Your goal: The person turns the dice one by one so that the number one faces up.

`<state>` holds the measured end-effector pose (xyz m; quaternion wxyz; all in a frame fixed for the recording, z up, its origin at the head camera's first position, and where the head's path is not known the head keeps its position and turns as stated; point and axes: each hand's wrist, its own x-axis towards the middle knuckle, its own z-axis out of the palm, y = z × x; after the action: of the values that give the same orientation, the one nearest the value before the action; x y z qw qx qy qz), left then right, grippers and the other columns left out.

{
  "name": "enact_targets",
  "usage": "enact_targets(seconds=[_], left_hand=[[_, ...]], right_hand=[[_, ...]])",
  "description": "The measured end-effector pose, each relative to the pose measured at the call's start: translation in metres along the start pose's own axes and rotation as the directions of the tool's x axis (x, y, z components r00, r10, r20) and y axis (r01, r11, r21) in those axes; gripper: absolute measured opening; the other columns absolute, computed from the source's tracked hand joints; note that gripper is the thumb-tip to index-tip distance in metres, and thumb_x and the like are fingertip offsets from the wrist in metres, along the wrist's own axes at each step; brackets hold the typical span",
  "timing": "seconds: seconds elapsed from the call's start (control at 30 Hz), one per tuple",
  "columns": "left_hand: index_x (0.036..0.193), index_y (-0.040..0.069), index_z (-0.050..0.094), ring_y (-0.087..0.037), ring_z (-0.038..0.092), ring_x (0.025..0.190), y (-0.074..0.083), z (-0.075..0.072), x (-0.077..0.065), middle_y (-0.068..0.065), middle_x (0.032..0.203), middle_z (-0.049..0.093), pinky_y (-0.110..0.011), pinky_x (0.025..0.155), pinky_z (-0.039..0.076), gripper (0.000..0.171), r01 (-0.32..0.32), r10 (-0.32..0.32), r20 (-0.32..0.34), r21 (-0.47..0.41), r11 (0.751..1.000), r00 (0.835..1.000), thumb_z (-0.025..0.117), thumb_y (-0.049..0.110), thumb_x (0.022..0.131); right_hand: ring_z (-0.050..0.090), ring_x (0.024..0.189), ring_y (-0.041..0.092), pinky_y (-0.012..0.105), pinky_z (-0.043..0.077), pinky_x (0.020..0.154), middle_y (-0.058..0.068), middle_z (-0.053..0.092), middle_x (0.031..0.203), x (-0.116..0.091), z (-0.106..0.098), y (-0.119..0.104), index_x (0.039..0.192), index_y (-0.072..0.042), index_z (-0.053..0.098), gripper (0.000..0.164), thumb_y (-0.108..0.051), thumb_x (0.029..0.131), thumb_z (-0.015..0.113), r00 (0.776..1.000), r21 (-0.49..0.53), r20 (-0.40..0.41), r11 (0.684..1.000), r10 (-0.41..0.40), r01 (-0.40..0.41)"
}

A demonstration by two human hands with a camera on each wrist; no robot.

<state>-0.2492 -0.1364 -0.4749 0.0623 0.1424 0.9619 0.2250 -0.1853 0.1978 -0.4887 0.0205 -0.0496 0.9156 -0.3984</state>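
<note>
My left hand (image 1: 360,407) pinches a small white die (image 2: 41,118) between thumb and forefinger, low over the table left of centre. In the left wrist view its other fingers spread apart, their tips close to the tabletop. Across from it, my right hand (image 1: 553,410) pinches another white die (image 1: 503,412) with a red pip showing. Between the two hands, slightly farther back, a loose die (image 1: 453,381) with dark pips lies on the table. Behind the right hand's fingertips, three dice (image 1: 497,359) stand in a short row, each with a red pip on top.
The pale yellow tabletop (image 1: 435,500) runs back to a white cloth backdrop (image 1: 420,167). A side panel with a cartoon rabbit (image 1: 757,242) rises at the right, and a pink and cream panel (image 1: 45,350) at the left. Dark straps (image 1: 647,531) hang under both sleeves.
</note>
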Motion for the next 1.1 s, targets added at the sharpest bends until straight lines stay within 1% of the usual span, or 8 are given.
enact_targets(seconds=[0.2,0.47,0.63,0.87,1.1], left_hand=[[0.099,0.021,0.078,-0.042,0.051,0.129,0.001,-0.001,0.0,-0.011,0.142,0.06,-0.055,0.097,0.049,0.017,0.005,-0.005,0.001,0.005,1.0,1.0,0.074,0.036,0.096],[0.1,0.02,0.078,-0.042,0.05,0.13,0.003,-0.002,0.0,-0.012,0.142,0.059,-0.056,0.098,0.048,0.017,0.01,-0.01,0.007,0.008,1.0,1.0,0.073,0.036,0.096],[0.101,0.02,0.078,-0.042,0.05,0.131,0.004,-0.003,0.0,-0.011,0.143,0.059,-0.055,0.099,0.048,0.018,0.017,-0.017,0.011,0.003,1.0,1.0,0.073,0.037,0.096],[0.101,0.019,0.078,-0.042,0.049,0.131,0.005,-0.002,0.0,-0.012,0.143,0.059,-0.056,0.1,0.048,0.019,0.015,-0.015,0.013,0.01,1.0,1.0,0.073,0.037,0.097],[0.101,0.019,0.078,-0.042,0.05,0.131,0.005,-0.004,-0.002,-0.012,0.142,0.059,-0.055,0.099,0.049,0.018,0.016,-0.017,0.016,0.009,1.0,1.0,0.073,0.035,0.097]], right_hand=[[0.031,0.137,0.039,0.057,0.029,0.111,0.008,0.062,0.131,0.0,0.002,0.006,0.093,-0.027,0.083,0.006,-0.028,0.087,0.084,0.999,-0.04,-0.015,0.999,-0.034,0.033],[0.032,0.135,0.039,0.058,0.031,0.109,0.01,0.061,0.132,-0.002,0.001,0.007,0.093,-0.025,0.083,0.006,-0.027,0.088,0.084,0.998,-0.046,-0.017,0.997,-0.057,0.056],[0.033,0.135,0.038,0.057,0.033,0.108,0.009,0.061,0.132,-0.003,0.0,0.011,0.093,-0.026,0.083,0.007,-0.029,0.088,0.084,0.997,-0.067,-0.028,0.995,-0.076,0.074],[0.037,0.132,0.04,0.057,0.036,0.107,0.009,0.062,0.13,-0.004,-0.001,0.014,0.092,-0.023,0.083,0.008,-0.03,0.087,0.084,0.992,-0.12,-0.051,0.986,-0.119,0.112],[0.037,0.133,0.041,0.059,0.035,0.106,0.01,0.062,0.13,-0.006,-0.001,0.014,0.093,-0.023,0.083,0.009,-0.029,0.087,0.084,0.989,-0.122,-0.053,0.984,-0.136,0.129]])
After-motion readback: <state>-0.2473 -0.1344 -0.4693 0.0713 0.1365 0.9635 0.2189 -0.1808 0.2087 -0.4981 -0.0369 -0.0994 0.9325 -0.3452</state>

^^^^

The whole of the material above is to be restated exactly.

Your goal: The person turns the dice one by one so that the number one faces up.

`<state>` holds the measured end-effector pose (xyz m; quaternion wxyz; all in a frame fixed for the recording, z up, its origin at the head camera's first position, and where the head's path is not known the head keeps its position and turns as stated; point and axes: each hand's wrist, its own x-axis towards the middle knuckle, its own z-axis out of the palm, y = z × x; after the action: of the values that give the same orientation, the one nearest the value before the action; x y z qw qx qy qz), left then right, grippers and the other columns left out.

{
  "name": "enact_targets",
  "usage": "enact_targets(seconds=[_], left_hand=[[_, ...]], right_hand=[[_, ...]])",
  "description": "The measured end-effector pose, each relative to the pose measured at the call's start: translation in metres along the start pose's own axes and rotation as the directions of the tool's x axis (x, y, z components r00, r10, r20) and y axis (r01, r11, r21) in those axes; gripper: absolute measured opening; the other columns absolute, computed from the source's tracked hand joints; note that gripper is the thumb-tip to index-tip distance in metres, and thumb_x and the like are fingertip offsets from the wrist in metres, along the wrist's own axes at each step; brackets hold the typical span",
  "timing": "seconds: seconds elapsed from the call's start (control at 30 Hz), one per tuple",
  "columns": "left_hand: index_x (0.036..0.193), index_y (-0.040..0.069), index_z (-0.050..0.094), ring_y (-0.087..0.037), ring_z (-0.038..0.092), ring_x (0.025..0.190), y (-0.074..0.083), z (-0.075..0.072), x (-0.077..0.065), middle_y (-0.068..0.065), middle_x (0.032..0.203), middle_z (-0.049..0.093), pinky_y (-0.110..0.011), pinky_x (0.025..0.155), pinky_z (-0.039..0.076), gripper (0.000..0.171), r01 (-0.32..0.32), r10 (-0.32..0.32), r20 (-0.32..0.34), r21 (-0.47..0.41), r11 (0.751..1.000), r00 (0.835..1.000), thumb_z (-0.025..0.117), thumb_y (-0.049..0.110), thumb_x (0.022..0.131); right_hand: ring_z (-0.050..0.090), ring_x (0.024..0.189), ring_y (-0.041..0.092), pinky_y (-0.012..0.105), pinky_z (-0.043..0.077), pinky_x (0.020..0.154), middle_y (-0.058..0.068), middle_z (-0.053..0.092), middle_x (0.031..0.203), x (-0.116..0.091), z (-0.106..0.098), y (-0.119..0.104), index_x (0.039..0.192), index_y (-0.072..0.042), index_z (-0.053..0.098), gripper (0.000..0.164), thumb_y (-0.108..0.051), thumb_x (0.029..0.131), thumb_z (-0.015..0.113), r00 (0.776..1.000), r21 (-0.49..0.53), r20 (-0.40..0.41), r11 (0.684..1.000), r10 (-0.41..0.40), r01 (-0.40..0.41)"
}

A demonstration by two human hands with a camera on each wrist; no robot.

<state>-0.2492 -0.1364 -0.4749 0.0623 0.1424 0.9619 0.2250 -0.1853 0.1978 -0.4887 0.0205 -0.0496 0.9156 -0.3984</state>
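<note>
My left hand (image 1: 360,407) pinches a small white die (image 2: 41,118) between thumb and forefinger, low over the table left of centre. In the left wrist view its other fingers spread apart, their tips close to the tabletop. Across from it, my right hand (image 1: 553,410) pinches another white die (image 1: 503,412) with a red pip showing. Between the two hands, slightly farther back, a loose die (image 1: 453,381) with dark pips lies on the table. Behind the right hand's fingertips, three dice (image 1: 497,359) stand in a short row, each with a red pip on top.
The pale yellow tabletop (image 1: 435,500) runs back to a white cloth backdrop (image 1: 420,167). A side panel with a cartoon rabbit (image 1: 757,242) rises at the right, and a pink and cream panel (image 1: 45,350) at the left. Dark straps (image 1: 647,531) hang under both sleeves.
</note>
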Motion for the next 1.1 s, targets added at the sharpest bends until straight lines stay within 1% of the usual span, or 8 are given.
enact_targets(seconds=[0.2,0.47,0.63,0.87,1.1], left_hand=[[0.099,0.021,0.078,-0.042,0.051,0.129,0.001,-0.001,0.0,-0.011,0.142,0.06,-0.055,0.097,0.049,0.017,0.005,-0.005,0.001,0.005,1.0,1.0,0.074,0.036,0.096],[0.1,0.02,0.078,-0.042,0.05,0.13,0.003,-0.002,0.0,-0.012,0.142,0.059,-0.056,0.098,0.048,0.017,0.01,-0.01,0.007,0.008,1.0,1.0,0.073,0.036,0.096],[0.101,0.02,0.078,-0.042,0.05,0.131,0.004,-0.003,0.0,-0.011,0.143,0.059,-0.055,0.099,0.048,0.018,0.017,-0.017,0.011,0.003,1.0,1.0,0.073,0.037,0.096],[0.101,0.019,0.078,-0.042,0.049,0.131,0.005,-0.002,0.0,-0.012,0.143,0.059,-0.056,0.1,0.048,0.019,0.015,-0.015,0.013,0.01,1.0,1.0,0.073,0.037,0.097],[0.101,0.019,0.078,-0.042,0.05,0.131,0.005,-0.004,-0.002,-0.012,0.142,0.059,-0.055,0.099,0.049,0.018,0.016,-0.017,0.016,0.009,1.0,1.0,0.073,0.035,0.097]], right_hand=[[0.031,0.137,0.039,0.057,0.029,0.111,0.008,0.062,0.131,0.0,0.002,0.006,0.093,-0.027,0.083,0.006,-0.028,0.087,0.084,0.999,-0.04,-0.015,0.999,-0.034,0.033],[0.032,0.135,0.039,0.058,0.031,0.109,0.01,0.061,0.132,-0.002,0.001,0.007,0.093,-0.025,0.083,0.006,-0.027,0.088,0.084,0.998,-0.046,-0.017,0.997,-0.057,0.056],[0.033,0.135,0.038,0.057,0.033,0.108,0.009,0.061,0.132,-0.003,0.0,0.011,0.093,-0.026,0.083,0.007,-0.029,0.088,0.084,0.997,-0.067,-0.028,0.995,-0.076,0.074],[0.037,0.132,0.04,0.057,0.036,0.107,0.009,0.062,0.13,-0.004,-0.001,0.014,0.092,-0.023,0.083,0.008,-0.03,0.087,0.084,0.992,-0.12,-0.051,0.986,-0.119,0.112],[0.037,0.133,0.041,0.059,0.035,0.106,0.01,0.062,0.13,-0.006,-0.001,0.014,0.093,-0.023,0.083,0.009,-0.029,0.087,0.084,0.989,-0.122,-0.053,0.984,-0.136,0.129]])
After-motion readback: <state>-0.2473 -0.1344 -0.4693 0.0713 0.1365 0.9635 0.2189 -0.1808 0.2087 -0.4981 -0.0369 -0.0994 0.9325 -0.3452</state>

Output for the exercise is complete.